YL: BirchAI is focused on applying AI to complex audio processes in healthcare – an area that Sumant (COO), Kevin (CEO), and I have been thinking about for a long time. There’s much more beyond this, but our initial focus is on automating complex After Call Work in healthcare call centers – think of a patient calling in about an issue with her pacemaker. The healthcare industry faces several related business challenges that drive our ML challenges. For example, humans vary a lot in terms of how they understand, classify, and summarize detailed healthcare conversations. For BirchAI, that means that IF the data is labeled, it is usually labeled poorly. We have developed effective workarounds that have allowed us to achieve very high accuracy at scale. That leads us to another point: the notion of “Explainable Human”. Many customers initially maintain that their call center teams already achieve consistency and accuracy of 98 or 99%. Invariably we see that is not true. Companies think they know how employees are doing the work. But it is based on crude, low-volume, and manual sampling methods of Quality Assessment that fail to understand the semantic richness of conversations at scale and how that dialogue should be characterized. The BirchAI product highlights this variance and gives us the means to drive and maintain consistency and accuracy at a previously unattainable scale. Healthcare companies spend tens of billions of dollars trying to address these questions – we are addressing those at scale.
How did you achieve high accuracy at scale and what are other ML challenges you are trying to address?
YL: Our first challenge is that our data is not labeled – and large-scale pre-trained models do not work out of the box. We have built a complex AI-based pipeline to label data we use to train at scale and then reach a high degree of accuracy.
Another challenge is that these problems cannot be met with a single module – so we’ve used a multi-modal approach to create a robust pipeline of models for our product.
In recent years, techniques such as language pretrained models and transformers have dominated the NLP space.
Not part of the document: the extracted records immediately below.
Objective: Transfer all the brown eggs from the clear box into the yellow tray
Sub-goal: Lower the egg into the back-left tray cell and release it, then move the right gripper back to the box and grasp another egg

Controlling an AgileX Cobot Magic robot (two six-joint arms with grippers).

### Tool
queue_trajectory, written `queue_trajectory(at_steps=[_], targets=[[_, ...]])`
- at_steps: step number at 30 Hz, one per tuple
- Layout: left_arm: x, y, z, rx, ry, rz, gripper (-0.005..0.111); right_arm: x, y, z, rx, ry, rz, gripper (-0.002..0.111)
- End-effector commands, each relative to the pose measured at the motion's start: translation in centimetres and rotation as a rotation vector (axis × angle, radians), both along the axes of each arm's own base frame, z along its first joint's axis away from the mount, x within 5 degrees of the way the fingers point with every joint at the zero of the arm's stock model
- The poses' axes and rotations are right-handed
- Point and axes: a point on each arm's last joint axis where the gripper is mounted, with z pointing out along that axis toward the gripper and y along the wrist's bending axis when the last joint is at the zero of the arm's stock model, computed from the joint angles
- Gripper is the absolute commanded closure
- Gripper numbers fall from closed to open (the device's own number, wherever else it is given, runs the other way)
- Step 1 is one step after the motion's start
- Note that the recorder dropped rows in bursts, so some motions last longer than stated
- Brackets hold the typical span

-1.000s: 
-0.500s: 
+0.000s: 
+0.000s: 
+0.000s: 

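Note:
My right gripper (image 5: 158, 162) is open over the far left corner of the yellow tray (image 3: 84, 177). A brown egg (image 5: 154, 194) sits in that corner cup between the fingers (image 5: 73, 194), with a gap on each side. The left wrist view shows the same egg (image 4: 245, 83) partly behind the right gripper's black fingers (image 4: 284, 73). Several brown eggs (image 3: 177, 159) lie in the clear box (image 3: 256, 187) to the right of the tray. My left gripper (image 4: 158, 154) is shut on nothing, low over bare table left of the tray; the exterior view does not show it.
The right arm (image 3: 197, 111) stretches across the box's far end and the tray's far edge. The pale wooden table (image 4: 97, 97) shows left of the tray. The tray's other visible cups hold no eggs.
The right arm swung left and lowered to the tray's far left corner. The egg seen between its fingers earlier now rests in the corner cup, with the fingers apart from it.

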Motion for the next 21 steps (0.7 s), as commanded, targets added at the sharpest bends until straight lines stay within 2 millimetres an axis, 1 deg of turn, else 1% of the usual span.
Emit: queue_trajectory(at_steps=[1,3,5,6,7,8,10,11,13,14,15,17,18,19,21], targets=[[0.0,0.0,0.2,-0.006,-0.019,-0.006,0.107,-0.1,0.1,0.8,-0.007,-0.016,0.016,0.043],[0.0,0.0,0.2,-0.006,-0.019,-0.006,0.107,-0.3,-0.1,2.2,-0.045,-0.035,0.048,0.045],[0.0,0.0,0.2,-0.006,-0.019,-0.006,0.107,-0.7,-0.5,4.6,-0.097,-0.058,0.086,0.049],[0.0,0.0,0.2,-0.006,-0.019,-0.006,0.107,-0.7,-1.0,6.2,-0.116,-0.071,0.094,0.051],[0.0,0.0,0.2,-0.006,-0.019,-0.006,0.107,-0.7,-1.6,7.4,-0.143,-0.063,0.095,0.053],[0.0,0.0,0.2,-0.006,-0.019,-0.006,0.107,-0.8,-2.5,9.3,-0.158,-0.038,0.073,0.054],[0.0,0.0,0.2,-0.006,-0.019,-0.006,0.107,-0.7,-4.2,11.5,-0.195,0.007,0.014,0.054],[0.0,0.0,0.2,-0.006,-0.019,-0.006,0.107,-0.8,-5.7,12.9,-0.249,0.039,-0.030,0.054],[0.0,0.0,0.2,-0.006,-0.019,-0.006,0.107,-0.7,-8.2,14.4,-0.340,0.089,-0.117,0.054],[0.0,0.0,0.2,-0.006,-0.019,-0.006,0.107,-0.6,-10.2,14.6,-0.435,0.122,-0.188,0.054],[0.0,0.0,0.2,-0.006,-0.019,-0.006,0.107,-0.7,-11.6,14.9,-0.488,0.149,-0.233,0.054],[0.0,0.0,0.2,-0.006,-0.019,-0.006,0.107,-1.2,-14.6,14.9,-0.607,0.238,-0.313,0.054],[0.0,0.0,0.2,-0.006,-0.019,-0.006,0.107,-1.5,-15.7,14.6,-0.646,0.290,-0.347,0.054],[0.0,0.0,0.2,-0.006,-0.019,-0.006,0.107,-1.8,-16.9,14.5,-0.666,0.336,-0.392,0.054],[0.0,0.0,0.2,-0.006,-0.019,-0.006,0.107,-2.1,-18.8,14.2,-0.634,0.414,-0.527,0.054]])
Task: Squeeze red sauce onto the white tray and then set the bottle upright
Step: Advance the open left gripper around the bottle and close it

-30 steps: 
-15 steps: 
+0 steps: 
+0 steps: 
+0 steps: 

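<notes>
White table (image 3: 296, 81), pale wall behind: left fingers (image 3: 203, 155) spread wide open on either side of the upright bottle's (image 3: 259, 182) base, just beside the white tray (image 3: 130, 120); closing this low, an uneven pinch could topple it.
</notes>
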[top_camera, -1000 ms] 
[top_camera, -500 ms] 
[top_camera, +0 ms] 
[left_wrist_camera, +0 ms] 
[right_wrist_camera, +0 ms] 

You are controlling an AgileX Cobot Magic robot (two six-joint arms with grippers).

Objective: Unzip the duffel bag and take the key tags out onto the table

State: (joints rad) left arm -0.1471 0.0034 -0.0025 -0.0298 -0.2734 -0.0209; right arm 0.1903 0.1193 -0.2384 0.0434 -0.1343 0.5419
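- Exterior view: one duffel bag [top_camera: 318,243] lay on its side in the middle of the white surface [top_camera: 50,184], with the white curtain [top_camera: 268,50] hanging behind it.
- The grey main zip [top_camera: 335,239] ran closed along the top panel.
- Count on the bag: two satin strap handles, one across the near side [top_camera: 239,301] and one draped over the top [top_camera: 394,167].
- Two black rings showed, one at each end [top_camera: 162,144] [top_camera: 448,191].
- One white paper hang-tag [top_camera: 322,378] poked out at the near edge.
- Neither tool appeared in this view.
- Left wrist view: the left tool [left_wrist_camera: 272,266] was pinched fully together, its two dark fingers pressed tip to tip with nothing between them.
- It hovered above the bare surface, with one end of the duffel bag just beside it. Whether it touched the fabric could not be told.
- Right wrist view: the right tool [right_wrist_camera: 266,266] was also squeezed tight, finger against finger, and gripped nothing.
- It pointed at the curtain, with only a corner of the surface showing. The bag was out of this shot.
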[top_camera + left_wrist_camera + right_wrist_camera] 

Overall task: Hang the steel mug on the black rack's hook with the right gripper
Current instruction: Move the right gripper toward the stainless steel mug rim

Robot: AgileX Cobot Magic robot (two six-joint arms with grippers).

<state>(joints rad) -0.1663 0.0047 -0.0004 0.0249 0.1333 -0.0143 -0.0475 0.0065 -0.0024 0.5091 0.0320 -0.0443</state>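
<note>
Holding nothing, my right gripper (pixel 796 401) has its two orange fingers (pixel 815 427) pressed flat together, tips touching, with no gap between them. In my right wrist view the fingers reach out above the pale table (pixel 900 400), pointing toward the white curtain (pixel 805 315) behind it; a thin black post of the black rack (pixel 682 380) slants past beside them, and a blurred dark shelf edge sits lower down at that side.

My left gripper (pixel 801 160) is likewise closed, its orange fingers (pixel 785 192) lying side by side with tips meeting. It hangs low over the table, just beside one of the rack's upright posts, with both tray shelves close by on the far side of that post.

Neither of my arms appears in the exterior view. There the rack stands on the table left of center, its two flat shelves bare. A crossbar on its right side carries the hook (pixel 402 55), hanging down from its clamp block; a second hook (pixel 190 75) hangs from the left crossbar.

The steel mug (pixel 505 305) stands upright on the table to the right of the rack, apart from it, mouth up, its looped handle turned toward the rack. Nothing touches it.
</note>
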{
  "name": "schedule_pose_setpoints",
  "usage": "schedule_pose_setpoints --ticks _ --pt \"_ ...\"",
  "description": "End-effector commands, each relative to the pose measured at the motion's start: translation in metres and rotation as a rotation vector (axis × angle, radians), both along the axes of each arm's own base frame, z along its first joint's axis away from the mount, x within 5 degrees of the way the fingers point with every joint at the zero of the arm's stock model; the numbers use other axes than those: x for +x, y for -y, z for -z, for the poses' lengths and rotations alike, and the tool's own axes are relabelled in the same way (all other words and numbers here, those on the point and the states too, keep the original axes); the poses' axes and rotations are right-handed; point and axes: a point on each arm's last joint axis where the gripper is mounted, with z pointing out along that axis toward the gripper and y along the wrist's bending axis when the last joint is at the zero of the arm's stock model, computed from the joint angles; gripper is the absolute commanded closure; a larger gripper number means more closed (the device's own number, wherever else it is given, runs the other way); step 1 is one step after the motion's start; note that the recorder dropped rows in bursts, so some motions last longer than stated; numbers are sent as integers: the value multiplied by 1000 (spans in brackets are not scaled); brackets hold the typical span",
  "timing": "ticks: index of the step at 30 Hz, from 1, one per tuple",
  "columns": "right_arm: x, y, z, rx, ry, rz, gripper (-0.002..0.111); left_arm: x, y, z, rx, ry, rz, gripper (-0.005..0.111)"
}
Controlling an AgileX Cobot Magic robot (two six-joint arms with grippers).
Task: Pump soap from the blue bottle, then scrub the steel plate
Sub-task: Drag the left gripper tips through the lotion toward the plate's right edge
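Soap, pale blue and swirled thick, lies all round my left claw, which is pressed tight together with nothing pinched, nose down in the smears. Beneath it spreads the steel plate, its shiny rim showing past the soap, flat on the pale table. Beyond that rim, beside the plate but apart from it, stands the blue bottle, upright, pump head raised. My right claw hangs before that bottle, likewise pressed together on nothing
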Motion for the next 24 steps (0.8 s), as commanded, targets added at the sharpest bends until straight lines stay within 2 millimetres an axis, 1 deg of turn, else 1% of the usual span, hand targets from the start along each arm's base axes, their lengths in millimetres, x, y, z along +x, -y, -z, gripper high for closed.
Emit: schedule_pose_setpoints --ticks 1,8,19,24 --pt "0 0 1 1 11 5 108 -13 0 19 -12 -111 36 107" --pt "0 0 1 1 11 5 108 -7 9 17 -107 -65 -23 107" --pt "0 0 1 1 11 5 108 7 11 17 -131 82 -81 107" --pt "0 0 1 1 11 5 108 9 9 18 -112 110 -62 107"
What’s the main value proposition of these techniques compared to previous NLP techniques relating to the healthcare industry?
YL: Previous NLP technology was essentially as developed as it was going to get, yet it was not accurate or robust enough to meet customer needs for most healthcare use cases. As a result, many processes are still done manually. But pre-trained models with a transformer architecture now provide a higher performance starting point, and there is much more to be discovered. We intimately understand those opportunities in areas like voice and document AI, and we are actively exploiting those to build game-changing products in healthcare.
What sort of problems are you solving using artificial intelligence?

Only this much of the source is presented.